__PROBLEM__:
Set down, exactly as written, the lines from the top of the data to the line that holds "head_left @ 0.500", and omit the pictures.

__INFORMATION SUPPLIED__:
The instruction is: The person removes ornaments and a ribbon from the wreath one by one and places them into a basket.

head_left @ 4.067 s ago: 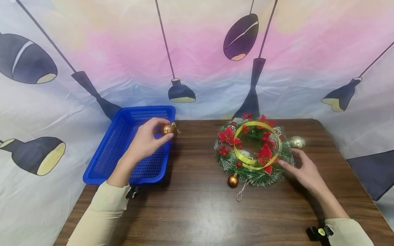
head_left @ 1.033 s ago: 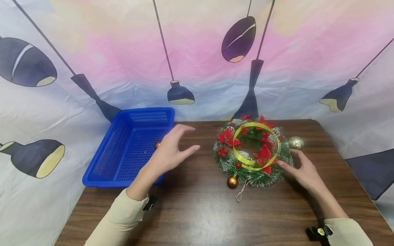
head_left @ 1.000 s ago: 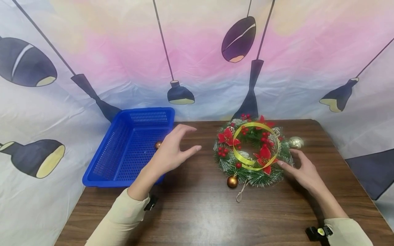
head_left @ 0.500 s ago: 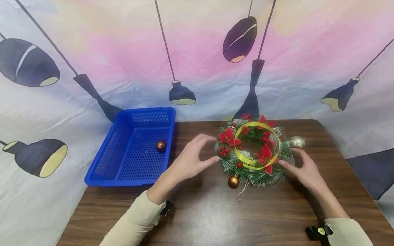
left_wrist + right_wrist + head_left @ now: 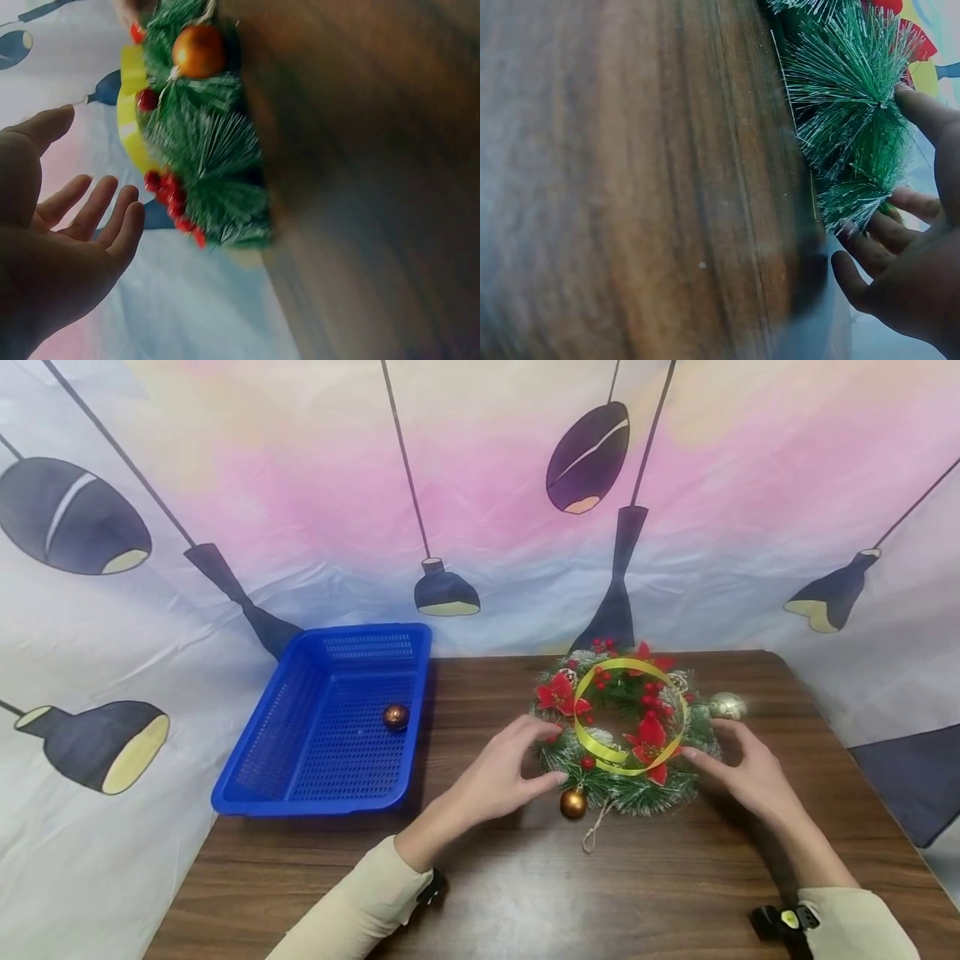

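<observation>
Loosely pinching the wreath, thumb on top, the right hand has its right edge; the left hand, spread wide and empty, stands beside its left edge. Steadying it two-handed looks like the step; next, the left fingers would likely need to close. It lies on the table, right of the blue basket: twine loop and bronze bauble nearest, then frosted green sprigs, yellow ribbon, far berries
</observation>
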`<state>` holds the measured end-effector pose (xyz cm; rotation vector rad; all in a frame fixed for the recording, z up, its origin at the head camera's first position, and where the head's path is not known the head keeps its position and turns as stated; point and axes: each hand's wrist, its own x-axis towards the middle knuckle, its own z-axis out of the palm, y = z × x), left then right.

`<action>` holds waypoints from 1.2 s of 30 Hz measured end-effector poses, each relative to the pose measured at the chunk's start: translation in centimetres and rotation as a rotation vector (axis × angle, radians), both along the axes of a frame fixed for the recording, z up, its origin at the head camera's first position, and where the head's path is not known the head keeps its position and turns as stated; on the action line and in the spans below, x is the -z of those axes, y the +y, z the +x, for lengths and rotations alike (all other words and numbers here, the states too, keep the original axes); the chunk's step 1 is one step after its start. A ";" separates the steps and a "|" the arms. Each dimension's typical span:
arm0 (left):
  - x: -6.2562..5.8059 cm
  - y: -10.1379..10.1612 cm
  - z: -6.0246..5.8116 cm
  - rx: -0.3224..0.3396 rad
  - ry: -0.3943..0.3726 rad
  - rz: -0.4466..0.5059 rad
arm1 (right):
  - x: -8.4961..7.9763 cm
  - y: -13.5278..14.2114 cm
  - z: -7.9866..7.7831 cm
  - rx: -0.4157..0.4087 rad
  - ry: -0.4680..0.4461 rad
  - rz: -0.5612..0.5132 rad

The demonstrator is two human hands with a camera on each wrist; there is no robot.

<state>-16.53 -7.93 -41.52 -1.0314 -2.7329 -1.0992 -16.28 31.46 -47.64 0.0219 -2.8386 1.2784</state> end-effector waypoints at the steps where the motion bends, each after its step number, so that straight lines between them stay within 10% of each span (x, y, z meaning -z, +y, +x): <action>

__TASK RESPONSE__:
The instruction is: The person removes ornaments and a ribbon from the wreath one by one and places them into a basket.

head_left @ 4.067 s ago: 
head_left @ 1.033 s ago: 
head_left @ 1.000 s ago: 
head_left @ 0.500 s ago: 

Work on the exercise is now concluded.